How would you want it validating? Success on decode of the output file with scramble once more? Eg:

REF_CACHE=../tests/data/refs/%s scramble -r ../tests/data/ce.fa tests/test.out/ce#sorted.full.cram tests/test.out/bambam_in.cram 
REF_CACHE=../tests/data/refs/%s ./tests/cram_bambam_interface_test < tests/test.out/bambam_in.cram  > tests/test.out/bambam_out.cram
REF_CACHE=../tests/data/refs/%s scramble tests/test.out/bambam_out.cram > /dev/null

I think I'd prefer it to be using filenames than stdin / stdout, as that's liable to cause test failures on Windows unless we're careful (I haven't checked if we are). That's easy to do with a change to the arg for scram_open and changing the fwrite file pointer. (A global var is sufficient - it's just a test program afterall.)

…ame instead of

reading from standard input and writing to standard output
@gt1
Copy link
Contributor Author

gt1 commented Apr 20, 2021

I have changed the program so it uses filenames of an input and an output file instead of stdin and stdout.

As for the valdiating method: I think another step of decoding the output again with scramble should be fine. Ideally it should check the actual data, but that could be difficult because of reformatting. Do you have anything in place for doing this?
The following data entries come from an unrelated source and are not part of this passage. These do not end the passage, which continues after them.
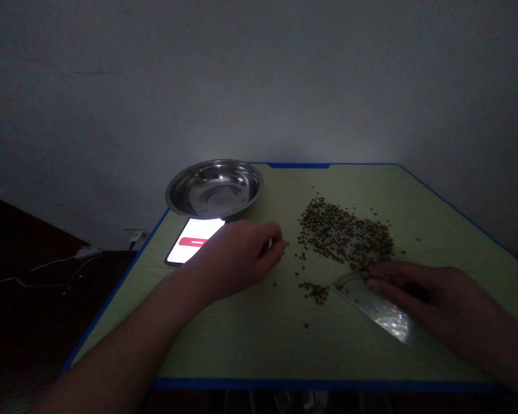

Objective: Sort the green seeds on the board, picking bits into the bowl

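Observation:
Small brown grains [345,230] lie in a wide, thin spread on the pale green table, with a smaller cluster [317,292] nearer to me. My right hand [414,287] pinches a clear plastic protractor [384,316], its straight edge facing the small cluster. The protractor's upper part touches the near edge of the large spread. Left of the grains, my left hand [250,253] is closed, thumb and forefinger pressed together just above the table. Whatever may be between those fingertips is too small to make out; a few stray grains lie close by.
A shiny steel bowl [220,190] stands at the table's back left corner. In front of it lies a phone [190,241] with a lit screen, partly behind my left forearm. Blue trim edges the table [242,351]. A wall rises behind; white cables [69,282] run at the left.

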A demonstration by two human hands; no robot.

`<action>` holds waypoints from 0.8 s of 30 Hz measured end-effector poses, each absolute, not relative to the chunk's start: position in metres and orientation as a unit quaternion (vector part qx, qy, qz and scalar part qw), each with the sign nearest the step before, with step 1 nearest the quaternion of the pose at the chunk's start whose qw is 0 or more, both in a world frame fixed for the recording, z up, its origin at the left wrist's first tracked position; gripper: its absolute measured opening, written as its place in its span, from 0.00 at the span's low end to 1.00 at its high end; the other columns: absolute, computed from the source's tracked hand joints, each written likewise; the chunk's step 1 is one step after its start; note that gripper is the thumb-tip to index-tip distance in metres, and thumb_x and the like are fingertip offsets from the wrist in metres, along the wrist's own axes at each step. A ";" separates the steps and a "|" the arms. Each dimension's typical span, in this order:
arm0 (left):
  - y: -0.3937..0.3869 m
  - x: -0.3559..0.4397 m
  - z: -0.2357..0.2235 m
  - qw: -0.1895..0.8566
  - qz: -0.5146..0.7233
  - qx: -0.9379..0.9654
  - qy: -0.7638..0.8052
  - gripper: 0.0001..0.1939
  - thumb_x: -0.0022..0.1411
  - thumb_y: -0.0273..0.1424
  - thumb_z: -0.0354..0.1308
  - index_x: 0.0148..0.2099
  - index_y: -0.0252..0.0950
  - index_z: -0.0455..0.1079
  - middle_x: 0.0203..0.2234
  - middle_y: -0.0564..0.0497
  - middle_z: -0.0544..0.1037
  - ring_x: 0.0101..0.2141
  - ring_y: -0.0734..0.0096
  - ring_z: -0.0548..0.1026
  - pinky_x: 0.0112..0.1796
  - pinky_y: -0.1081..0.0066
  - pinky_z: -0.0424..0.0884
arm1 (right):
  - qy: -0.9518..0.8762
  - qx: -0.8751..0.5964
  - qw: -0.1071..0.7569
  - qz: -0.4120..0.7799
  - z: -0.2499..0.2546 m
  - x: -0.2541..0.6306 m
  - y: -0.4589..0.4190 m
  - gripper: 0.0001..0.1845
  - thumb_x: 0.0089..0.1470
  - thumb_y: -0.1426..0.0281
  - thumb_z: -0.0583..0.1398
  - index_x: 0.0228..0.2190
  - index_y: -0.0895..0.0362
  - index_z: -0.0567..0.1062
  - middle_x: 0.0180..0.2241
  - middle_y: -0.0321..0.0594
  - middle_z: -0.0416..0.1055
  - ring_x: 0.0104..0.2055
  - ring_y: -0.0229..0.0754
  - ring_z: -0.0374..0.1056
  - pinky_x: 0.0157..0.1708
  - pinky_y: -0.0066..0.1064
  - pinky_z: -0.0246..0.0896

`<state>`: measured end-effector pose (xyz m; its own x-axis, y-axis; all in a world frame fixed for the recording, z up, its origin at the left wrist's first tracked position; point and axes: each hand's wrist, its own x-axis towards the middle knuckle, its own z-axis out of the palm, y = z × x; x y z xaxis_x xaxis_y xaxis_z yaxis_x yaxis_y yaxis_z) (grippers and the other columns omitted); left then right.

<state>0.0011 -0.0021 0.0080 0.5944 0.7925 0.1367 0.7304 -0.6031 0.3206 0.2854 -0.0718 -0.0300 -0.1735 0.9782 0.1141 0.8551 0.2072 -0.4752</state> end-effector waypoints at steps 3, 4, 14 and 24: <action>-0.002 0.001 0.008 0.115 0.129 0.884 0.435 0.11 0.65 0.34 0.50 0.33 0.35 0.70 0.18 0.56 0.70 0.18 0.79 0.63 0.23 0.73 0.52 | -0.766 -0.598 0.184 0.145 -0.029 0.280 -0.062 0.17 0.59 0.57 0.55 0.34 0.52 0.80 0.35 0.41 0.81 0.33 0.48 0.77 0.27 0.35 0.69; -0.002 0.001 0.008 0.116 0.128 0.883 0.435 0.11 0.65 0.34 0.50 0.34 0.35 0.70 0.18 0.56 0.71 0.18 0.79 0.63 0.23 0.73 0.52 | -0.773 -0.592 0.177 0.145 -0.028 0.276 -0.059 0.17 0.59 0.57 0.54 0.35 0.52 0.79 0.35 0.41 0.81 0.32 0.47 0.76 0.28 0.35 0.68; -0.002 0.002 0.008 0.113 0.129 0.884 0.435 0.11 0.65 0.34 0.51 0.33 0.36 0.70 0.17 0.56 0.70 0.18 0.79 0.63 0.23 0.73 0.51 | -0.823 -0.518 0.109 0.206 -0.016 0.249 -0.063 0.15 0.62 0.60 0.52 0.33 0.50 0.76 0.28 0.35 0.77 0.28 0.41 0.72 0.28 0.33 0.61; -0.002 0.002 0.007 0.113 0.136 0.885 0.430 0.11 0.64 0.34 0.51 0.33 0.36 0.70 0.18 0.56 0.71 0.18 0.79 0.64 0.23 0.73 0.51 | -0.825 -0.510 0.143 0.194 -0.015 0.259 -0.078 0.17 0.61 0.57 0.53 0.31 0.48 0.78 0.31 0.35 0.79 0.30 0.43 0.75 0.27 0.32 0.67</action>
<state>0.0020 -0.0022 0.0068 0.5929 0.7924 0.1436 0.7312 -0.6044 0.3164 0.2593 -0.0776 -0.0152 -0.4381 0.8981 0.0382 0.7871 0.4038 -0.4662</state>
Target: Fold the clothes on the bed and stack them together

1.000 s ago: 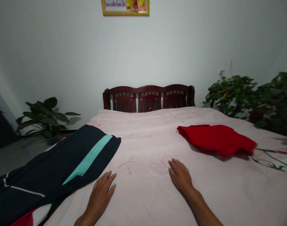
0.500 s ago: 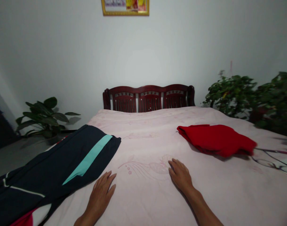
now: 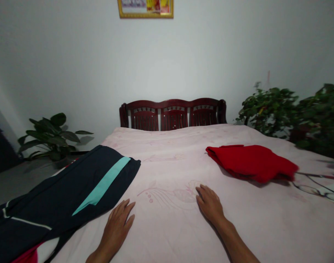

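Garment [image 3: 82, 186] beside left hand [image 3: 117, 224] slants away rightward; red cloth [image 3: 253, 162] crosswise.

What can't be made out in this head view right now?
- Picture frame: top cut off by the upper edge.
- Dark garment: its near end runs past the left and bottom edges.
- Glasses: cut off by the right edge.
- Red cloth: folds hide its full shape.
- Left hand: its palm is turned away, hidden by its back.

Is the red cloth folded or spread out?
Folded: the red cloth lies in a thick bundle on the pink bedspread, with a second edge showing at its far side.
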`<state>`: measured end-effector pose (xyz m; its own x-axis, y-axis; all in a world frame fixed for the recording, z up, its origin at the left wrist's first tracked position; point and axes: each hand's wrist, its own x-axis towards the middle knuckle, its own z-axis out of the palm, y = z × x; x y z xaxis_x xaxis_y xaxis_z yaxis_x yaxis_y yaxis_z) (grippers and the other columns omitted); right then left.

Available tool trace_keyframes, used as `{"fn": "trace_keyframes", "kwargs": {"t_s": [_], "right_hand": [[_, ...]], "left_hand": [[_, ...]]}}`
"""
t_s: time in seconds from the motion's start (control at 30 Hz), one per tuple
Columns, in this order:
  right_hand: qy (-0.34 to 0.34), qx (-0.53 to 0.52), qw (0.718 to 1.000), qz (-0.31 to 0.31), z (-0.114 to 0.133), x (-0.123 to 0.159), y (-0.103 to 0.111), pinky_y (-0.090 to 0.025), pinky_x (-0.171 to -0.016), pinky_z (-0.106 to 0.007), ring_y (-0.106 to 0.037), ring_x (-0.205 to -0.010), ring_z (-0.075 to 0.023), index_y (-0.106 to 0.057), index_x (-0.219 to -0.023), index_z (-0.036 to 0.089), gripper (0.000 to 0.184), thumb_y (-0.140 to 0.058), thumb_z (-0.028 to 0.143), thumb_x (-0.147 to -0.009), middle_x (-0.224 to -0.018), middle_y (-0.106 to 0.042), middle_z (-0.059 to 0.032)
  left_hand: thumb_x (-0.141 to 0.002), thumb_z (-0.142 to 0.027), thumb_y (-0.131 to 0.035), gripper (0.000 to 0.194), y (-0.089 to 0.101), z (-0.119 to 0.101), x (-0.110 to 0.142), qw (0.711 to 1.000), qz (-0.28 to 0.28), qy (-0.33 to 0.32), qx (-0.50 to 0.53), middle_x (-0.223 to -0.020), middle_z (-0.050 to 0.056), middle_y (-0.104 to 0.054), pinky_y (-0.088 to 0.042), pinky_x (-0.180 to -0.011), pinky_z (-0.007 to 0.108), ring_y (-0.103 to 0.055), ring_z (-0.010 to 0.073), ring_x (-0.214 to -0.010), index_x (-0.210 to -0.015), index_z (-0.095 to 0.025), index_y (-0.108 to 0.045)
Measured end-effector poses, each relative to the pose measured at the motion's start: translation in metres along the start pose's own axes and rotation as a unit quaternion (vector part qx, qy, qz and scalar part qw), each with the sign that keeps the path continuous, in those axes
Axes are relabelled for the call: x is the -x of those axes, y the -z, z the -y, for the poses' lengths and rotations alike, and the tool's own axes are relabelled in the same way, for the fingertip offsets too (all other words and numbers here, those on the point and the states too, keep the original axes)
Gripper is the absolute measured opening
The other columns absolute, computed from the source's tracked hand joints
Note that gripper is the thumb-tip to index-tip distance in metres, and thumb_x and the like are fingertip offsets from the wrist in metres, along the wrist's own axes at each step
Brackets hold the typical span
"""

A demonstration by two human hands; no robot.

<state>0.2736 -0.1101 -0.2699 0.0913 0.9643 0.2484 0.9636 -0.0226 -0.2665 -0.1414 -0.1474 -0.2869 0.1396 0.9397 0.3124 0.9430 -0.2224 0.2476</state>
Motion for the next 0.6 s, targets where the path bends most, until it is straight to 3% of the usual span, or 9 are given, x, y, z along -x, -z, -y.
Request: {"fn": "trace_keyframes", "kwargs": {"t_s": [0.6], "right_hand": [[-0.008,0.005,1.0,0.016,0.0013,0.0008,0.0029,-0.024,-0.122,-0.042,-0.038,-0.142,-0.0241,-0.059,-0.138,0.02,0.047,-0.043,0.031,-0.096,-0.151,-0.045,-0.0046]], "left_hand": [[-0.097,-0.038,-0.038,0.047,0.0006,-0.0002,-0.0006,1.0,-0.001,-0.002,0.004,-0.147,0.005,-0.05,-0.035,-0.116,0.047,-0.043,0.0232,-0.139,-0.137,-0.025,-0.06]]}}
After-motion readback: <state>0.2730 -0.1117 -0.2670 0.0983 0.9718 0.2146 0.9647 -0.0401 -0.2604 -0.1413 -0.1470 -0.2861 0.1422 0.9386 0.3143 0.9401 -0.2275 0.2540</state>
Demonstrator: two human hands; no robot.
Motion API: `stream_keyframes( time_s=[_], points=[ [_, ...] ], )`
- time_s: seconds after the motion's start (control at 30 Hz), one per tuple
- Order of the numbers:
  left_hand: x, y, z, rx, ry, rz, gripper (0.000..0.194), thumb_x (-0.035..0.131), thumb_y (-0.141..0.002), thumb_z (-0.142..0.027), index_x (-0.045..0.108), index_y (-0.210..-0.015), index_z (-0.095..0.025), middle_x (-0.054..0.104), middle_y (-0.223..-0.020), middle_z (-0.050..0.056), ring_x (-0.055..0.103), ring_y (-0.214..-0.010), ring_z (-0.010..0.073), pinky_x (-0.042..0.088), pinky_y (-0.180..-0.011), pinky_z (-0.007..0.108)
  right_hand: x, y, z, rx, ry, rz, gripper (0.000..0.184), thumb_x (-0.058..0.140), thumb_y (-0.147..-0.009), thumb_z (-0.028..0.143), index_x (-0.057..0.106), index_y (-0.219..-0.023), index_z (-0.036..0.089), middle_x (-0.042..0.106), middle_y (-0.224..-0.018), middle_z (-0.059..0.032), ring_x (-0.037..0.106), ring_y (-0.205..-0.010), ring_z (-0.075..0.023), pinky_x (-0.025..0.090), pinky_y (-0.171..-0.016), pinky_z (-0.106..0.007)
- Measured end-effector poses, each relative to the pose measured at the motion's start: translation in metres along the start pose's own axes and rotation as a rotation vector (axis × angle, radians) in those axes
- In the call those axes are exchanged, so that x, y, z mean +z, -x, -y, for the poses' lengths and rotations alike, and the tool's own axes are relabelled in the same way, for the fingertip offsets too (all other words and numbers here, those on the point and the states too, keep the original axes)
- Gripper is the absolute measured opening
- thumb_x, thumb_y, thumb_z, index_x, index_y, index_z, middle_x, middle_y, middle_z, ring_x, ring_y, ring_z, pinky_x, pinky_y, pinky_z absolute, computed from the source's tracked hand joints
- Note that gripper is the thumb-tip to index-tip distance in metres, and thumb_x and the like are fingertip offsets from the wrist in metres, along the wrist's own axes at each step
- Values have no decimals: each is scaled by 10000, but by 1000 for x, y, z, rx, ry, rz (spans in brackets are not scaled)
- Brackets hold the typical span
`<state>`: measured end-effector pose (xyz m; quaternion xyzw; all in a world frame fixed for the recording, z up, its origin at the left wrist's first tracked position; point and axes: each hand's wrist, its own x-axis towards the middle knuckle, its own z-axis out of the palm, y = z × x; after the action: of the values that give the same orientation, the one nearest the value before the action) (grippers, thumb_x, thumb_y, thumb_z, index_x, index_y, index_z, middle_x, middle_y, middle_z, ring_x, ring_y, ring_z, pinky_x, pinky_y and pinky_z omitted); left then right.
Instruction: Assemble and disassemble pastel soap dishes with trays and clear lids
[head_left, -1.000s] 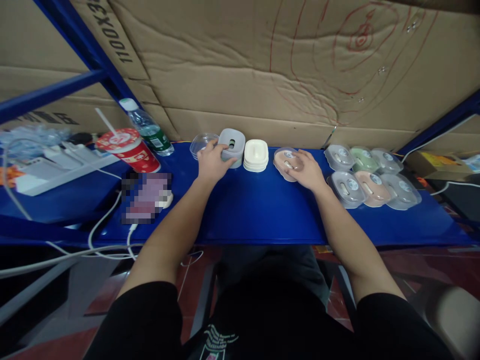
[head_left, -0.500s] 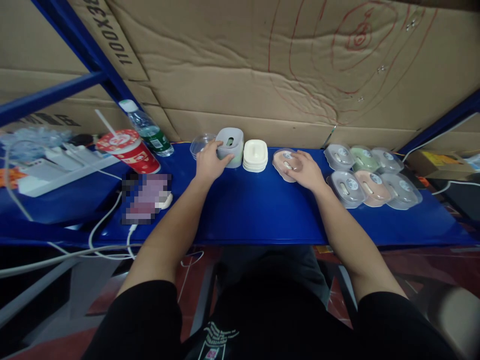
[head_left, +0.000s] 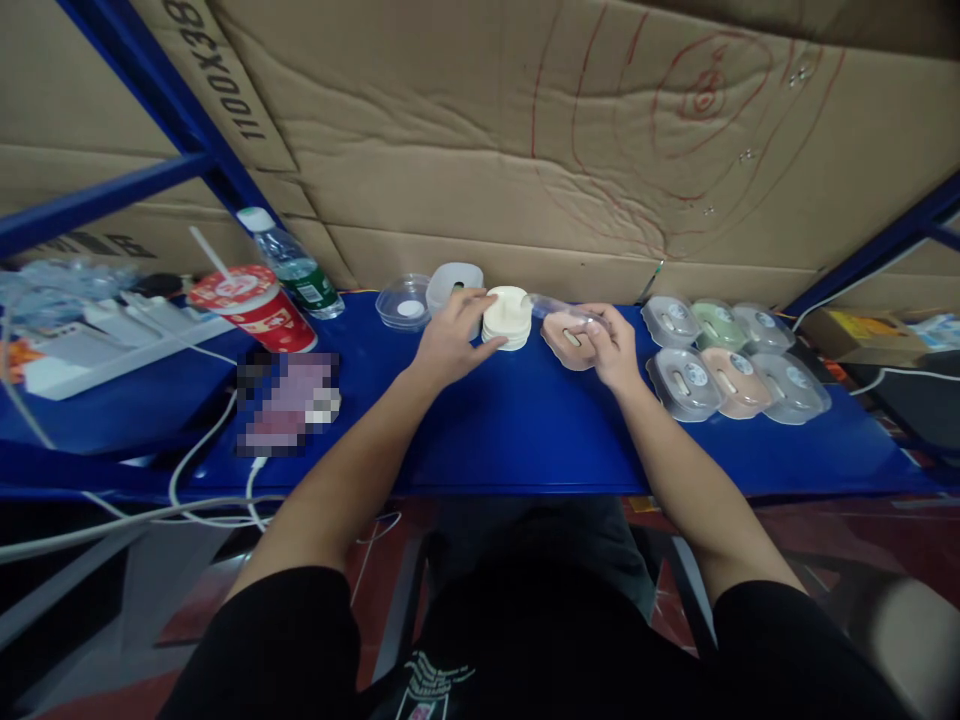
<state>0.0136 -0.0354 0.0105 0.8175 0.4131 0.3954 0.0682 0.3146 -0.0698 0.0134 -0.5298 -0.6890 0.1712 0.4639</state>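
My right hand [head_left: 616, 348] pinches a clear plastic lid [head_left: 559, 308], tilted up over a pink, dish-shaped piece [head_left: 566, 345] with a pale bar in its middle. This pink piece rests on the blue table. My left hand [head_left: 450, 345] has its fingers apart at the left side of a stack of cream square pieces [head_left: 507, 325]; whether the fingertips touch the stack I cannot tell. Behind that hand stands a stack of whitish square pieces [head_left: 455, 280], partly hidden. Left of it sit clear lids [head_left: 403, 302] with a white round label.
Several covered pieces [head_left: 684, 380] in grey, green and pink stand in two rows at the right. A red cup [head_left: 259, 310] with a straw, a water bottle [head_left: 300, 270], a blurred-out phone-like item [head_left: 289, 405] and cables are at the left. Cardboard [head_left: 450, 130] lines the back.
My left hand has moved right, from the whitish stack to the cream stack. In my right hand the clear lid has come up off the pink piece, its left side raised.
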Motion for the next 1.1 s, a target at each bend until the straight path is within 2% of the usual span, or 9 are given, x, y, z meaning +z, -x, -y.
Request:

The order of the records should remain the same, so at least some fields chould be checked (seqid, position, read name, etc.).

@jkbonfield
Copy link
Owner

I'll have a think. I think I already rely on things like awk and md5sum in the test harness, but not 100% sure so I should check. If they're portable enough then it ought to be trivial to cull anything we think may be changeable, but I'd guess it ought to be pretty stable bar perhaps some header meta-data.

Thanks for working on this.

@jkbonfield
Copy link
Owner

jkbonfield commented May 6, 2021

I added a call to this in the test harness in a local branch containing this PR and rebased on top of some updates to master. I just added these to the existing cram_io.test file as both tests are covering biobambam requirements.

https://github.com/jkbonfield/io_lib/blob/bambam_interface_test/tests/cram_io.test

It works on most platforms, however it fails on s390x. Is this a known issue? If so is it the test that is incompatible, or the API in io_lib itself? We could potentially omit the test on a specific platform via a check of uname -s or similar.

https://travis-ci.org/github/jkbonfield/io_lib/jobs/769685530#L5560

*** Error in `/home/travis/build/jkbonfield/io_lib/tests/.libs/lt-cram_bambam_interface_test': malloc(): memory corruption: 0x000002aa01074bd0 ***

======= Backtrace: =========
/lib/s390x-linux-gnu/libc.so.6(+0x79262)[0x3ff81179262]
/lib/s390x-linux-gnu/libc.so.6(+0x7f3d6)[0x3ff8117f3d6]
/lib/s390x-linux-gnu/libc.so.6(+0x81ac0)[0x3ff81181ac0]
/lib/s390x-linux-gnu/libc.so.6(__libc_calloc+0x2a0)[0x3ff81184820]
/home/travis/build/jkbonfield/io_lib/io_lib/.libs/libstaden-read.so.14(cram_new_container+0x22)[0x3ff8146ec42]
/home/travis/build/jkbonfield/io_lib/io_lib/.libs/libstaden-read.so.14(cram_put_bam_seq+0x790)[0x3ff81459a20]
/home/travis/build/jkbonfield/io_lib/io_lib/.libs/libstaden-read.so.14(cram_process_work_package+0x142)[0x3ff8147950a]
/home/travis/build/jkbonfield/io_lib/tests/.libs/lt-cram_bambam_interface_test(+0x1bd6)[0x2aa00581bd6]
/home/travis/build/jkbonfield/io_lib/io_lib/.libs/libstaden-read.so.14(cram_enque_compression_block+0x10c)[0x3ff8147939c]
/home/travis/build/jkbonfield/io_lib/tests/.libs/lt-cram_bambam_interface_test(main+0x5ce)[0x2aa0058186e]
/lib/s390x-linux-gnu/libc.so.6(__libc_start_main+0x10e)[0x3ff81122ece]
/home/travis/build/jkbonfield/io_lib/tests/.libs/lt-cram_bambam_interface_test(+0x1a14)[0x2aa00581a14]
======= Memory map: ========
...
Aborted (core dumped)

I'm struggling to reproduce it on easier accessed platforms. I've tried address sanitizer, thread sanitizer and valgrind and it seems quite happy with all.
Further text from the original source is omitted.